Emocionada di vueltas para lograr acertar en qué dirección venía. Su bella cabeza negra llegó galopando entre los árboles de mi izquierda. Corrí a su encuentro y hundí mi cabeza en su cuello. Sus cabellos acariciaban mis mejillas y meneaba su cabeza a la vez que sus cascos golpeaban rítmicamente el blando suelo. Me sujeté fuerte a su cuello y aspiré su delicioso aroma.

—Sí sobreviví —le dije, con una risa tonta.

Me separé para mirar sus ojos negros. Redondos. Profundos. Era como ver una fosa marina; infinita, honda, lejana, sin final, y a la vez tan llena de vida; del mismo modo que es el cielo, oscuro, alto y lejano, con esas estrellas que le daban vida. Había estrellas en los ojos de Mahir, aún cuando pudieran parecer dos canicas negras que no enfocan nada, tenían vida, y me miraban a mí.

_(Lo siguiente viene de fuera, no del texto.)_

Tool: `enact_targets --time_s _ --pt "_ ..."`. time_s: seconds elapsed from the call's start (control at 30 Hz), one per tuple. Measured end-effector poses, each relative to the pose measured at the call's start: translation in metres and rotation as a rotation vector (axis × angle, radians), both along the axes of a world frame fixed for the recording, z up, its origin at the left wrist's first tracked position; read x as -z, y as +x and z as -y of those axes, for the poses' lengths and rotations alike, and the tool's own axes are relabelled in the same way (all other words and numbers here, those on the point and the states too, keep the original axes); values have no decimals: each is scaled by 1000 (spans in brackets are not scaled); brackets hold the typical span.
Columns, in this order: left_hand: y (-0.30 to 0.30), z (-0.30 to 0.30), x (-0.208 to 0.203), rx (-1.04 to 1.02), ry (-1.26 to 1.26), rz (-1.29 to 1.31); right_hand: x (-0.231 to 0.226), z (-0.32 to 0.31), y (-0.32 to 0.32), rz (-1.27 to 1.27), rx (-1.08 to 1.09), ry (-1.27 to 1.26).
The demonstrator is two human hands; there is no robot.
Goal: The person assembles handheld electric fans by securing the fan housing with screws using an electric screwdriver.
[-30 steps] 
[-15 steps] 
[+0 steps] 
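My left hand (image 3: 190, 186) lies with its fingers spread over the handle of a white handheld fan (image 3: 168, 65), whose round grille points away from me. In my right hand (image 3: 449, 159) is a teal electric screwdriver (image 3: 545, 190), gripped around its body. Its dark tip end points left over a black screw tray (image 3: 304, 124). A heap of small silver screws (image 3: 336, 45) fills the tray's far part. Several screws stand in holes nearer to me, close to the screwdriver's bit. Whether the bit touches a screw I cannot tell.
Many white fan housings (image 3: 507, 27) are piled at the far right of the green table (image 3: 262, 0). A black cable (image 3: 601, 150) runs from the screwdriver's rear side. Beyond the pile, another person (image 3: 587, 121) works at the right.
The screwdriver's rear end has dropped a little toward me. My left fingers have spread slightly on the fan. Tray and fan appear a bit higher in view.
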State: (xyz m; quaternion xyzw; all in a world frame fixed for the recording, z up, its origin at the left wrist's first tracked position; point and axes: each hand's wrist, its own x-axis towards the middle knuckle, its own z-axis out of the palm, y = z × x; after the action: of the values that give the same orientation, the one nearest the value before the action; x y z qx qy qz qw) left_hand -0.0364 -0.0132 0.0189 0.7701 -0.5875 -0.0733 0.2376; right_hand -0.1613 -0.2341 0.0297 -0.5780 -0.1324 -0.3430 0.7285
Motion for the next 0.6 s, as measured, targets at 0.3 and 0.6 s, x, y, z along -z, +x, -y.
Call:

¿Qué vería Mahir en los míos?, ¿le serían igual de fascinantes como me parecen a mí los suyos? Mas, contando con que Mahir veía todos los días a Jabér, seguro mis ojos no le eran igual de llamativos.

¡Y eso era por lo que venía!

Bueno, venía para hablar con Jabér, no por sus ojos.

«Pero si lo veo para hablar es imposible no ver sus ojos.»

Reprimí una sonrisa feliz, y Mahir me sintió. O sintió mi deseo. Cual haya sido de las dos, me impulsó a subirme en él y fuimos a buscar a Jabér.

Esta vez el viaje fue largo. Y sé que lo fue porque Mahir corría muy rápido y los campos que miraba a mi derecha tardaban mucho en desaparecer; era fácil deducir lo extensos que eran. Y apreciaba verlos. Había pegado mi pecho al cuello de Mahir y dejado envolver por el viento. El sonido de los cascos me sumió en un reconfortante estado de relajación, hasta que mis ojos alcanzaron a ver el inicio de un campo de girasoles.

Cuando vi ese montón de bellas flores me erguí. Ansiaba ver más, sin embargo al alzarme no alcanzaba a ver todo el campo; así como no alcanzas a ver todo el mar, sino solo hasta donde tus ojos llegan a enfocar. Quería entrar ahí y rodearme de los largos tallos verdes, quería tocar los pétalos, y definitivamente deseaba echarme a ver el cielo con todos esos girasoles rodeándome. Era mi flor favorita y nunca había estado cerca de una. Siempre las había visto en ramos que vendían personas en la calle, o las florerías, sin embargo nunca recibí un ramo con girasoles, y nunca me había acercado a verlas a menos de un metro; porque claro que las había visto, si no no serían mis favoritas. Por lo tanto tampoco nunca las había tocado. Yo no conocía lo que era su olor, ni su tacto; me hacía una idea, pero es mejor cuando lo vives de a de veras.